Un tribunal français a suspendu mardi l’évacuation controversée d’un bidonville visant à expulser les migrants de Mayotte, un territoire insulaire de l’océan Indien – un plan qui a déclenché des affrontements entre les habitants et les forces de sécurité et déclenché des tensions avec les Comores voisines.
L’opération, baptisée Opération Wuambushu (« Reprendre » en langue locale), vise à expulser les migrants des bidonvilles urbains de Mayotte afin d’améliorer les conditions de vie des habitants du département le plus pauvre de France .
Quelque 1 800 membres des forces de sécurité françaises ont été déployés pour cette opération, dont des centaines envoyés depuis Paris , avec des affrontements entre jeunes habitants et policiers dans le quartier de Tsoundzou, à l’extérieur de la principale ville de Mamoudzou, depuis dimanche.
Des journalistes de l’AFP ont fait état mardi d’affrontements à l’extérieur des bidonvilles de la principale ville de Mayotte. Des barricades de pneus et de poubelles bordaient la route et les manifestants ont jeté des pierres sur la police, qui a tiré des gaz lacrymogènes.
Un tribunal de Mamoudzou a arrêté mardi à la dernière minute le nettoyage d’un bidonville situé à Koungou, près de la capitale, estimant que cette action n’avait aucun fondement légal et menaçait les libertés publiques. L’administration locale a annoncé qu’elle ferait appel. Les habitants ont salué la décision du tribunal mettant fin à l’évacuation, qui devait avoir lieu mardi matin.
‘Je suis ravi’
“Je suis ravie, nous sommes allés au tribunal et nous avons gagné”, exulte Mdohoma Hadja, 33 ans, en levant les bras au ciel. Les Comores, dont les trois îles se trouvent au nord-ouest de Mayotte, ont déclaré lundi qu’elles avaient refusé d’autoriser un bateau transportant des migrants en provenance de l’île. La plupart des migrants illégaux expulsés sont des Comoriens.
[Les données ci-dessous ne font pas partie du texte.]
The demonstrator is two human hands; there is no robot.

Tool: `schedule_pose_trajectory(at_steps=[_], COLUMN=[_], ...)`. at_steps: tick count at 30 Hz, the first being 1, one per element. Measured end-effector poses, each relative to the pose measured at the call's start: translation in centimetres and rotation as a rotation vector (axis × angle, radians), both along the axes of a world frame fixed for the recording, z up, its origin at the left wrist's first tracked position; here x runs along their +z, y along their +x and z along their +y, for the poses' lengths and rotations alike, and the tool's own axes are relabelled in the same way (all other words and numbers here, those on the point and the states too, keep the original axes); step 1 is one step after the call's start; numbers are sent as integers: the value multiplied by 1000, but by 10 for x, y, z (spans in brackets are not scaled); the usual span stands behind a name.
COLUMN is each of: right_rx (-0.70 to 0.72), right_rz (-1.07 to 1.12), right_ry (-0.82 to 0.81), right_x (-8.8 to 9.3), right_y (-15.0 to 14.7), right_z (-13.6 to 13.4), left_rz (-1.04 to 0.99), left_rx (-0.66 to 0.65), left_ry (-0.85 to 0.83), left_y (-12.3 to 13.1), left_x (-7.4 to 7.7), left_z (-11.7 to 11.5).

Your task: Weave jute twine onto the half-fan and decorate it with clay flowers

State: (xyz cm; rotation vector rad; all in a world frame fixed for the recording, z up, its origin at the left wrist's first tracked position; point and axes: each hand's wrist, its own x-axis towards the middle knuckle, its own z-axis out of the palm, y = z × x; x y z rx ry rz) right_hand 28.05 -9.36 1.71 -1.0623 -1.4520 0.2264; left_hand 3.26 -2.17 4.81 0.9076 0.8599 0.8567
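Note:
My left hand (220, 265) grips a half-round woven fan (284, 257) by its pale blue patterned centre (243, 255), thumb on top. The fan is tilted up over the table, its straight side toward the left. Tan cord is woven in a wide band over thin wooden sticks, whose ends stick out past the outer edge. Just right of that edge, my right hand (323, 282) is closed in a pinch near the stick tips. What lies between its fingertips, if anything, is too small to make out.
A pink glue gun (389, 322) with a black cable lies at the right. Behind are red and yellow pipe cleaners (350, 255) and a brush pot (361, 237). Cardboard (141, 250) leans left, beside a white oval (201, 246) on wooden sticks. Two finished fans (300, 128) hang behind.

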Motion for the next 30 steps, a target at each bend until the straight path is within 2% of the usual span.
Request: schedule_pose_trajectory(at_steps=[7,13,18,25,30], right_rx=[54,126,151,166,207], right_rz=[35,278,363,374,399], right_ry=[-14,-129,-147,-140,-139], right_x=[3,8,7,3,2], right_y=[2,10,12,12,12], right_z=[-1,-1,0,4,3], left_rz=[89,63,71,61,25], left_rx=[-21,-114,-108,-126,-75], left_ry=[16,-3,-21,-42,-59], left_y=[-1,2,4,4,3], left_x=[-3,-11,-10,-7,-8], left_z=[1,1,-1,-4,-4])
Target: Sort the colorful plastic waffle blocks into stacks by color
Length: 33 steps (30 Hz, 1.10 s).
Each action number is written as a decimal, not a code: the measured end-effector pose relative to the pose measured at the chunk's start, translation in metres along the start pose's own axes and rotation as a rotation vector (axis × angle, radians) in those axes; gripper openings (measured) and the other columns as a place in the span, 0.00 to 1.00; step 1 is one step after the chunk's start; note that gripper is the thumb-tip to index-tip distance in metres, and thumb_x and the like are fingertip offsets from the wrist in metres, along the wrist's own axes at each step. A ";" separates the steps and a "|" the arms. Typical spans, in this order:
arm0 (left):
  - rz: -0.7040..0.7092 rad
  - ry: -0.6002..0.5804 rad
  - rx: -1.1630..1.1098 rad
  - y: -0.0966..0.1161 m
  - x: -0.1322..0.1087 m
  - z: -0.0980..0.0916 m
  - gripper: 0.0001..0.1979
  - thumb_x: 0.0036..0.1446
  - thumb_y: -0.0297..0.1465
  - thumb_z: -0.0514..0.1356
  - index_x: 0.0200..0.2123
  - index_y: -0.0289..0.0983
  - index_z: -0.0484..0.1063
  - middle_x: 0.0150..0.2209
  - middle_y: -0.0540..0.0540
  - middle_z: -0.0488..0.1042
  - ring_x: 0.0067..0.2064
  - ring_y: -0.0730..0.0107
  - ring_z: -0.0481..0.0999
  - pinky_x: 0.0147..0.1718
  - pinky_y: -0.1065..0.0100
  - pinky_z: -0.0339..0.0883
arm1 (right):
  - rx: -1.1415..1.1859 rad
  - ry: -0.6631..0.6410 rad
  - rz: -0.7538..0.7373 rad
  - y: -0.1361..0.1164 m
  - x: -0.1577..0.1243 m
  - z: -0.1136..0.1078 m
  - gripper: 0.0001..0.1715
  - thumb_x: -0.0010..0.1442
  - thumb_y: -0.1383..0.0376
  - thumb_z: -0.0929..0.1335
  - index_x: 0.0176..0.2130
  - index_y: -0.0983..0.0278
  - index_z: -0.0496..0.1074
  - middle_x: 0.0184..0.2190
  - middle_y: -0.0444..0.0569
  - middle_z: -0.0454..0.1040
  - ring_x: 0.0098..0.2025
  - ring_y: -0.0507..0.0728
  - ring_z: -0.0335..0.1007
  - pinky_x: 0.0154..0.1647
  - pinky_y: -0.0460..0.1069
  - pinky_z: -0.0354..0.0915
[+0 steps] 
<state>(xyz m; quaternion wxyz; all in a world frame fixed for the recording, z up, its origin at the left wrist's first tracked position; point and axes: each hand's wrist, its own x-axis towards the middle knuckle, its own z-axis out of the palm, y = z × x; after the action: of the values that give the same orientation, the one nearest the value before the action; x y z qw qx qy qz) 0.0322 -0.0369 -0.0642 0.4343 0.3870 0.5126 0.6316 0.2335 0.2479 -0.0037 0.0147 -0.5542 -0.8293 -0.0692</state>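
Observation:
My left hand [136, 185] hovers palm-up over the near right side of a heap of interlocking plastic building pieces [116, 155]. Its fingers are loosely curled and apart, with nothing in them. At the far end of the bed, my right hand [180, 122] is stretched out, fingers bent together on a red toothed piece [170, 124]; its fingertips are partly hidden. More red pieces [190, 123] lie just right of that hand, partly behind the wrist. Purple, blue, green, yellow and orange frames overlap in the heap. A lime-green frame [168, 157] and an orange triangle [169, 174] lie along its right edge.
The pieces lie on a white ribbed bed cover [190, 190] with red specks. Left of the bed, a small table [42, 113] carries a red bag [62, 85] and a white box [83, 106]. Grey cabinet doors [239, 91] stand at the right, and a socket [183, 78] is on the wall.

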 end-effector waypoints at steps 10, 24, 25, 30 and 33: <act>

Il a également indiqué avoir suspendu le trafic de passagers dans un port où atterrissent habituellement les migrants expulsés.
Il est prévu que les sans-papiers soient renvoyés vers l’île comorienne d’Anjouan, à 70 kilomètres de Mayotte. “Nous n’arrêterons pas les opérations (…) de lutte contre la délinquance et l’insalubrité, avec leurs conséquences sur l’immigration clandestine”, a déclaré à la presse le plus haut responsable nommé par Paris à Mayotte, Thierry Suquet.
Il a déclaré qu’il espérait “reprendre rapidement” les déportations par bateau vers Anjouan et qu’il espérait que l’impasse reprendrait par le “dialogue”. Les négociations intenses entre les Comores et la France ces dernières semaines ont évoqué la possibilité d’un accord de dernière minute.
Mais le chef des Comores, Azali Assoumani, qui assure la présidence tournante de l’ Union africaine depuis février, a déclaré qu’il espérait que l’opération serait abandonnée, reconnaissant que Moroni n’avait pas “les moyens d’arrêter l’opération par la force”.
En 2019, la France a promis 150 millions d’euros (161 millions de dollars) d’aide au développement dans le cadre d’un accord visant à lutter contre la traite des êtres humains et à faciliter le rapatriement des Comoriens de Mayotte. On estime qu’environ la moitié des quelque 350 000 habitants de Mayotte sont étrangers, pour la plupart Comoriens.
De nombreux migrants africains, notamment comoriens, tentent chaque année de rejoindre Mayotte illégalement. Ces traversées risquées risquent de se terminer en tragédie lorsque les “kwassa kwassa”, ces petits bateaux de pêche motorisés utilisés par les passeurs , font naufrage.
Mayotte est la quatrième île de l’archipel des Comores que la France a conservée après un premier référendum en 1974, mais elle est toujours revendiquée par Moroni.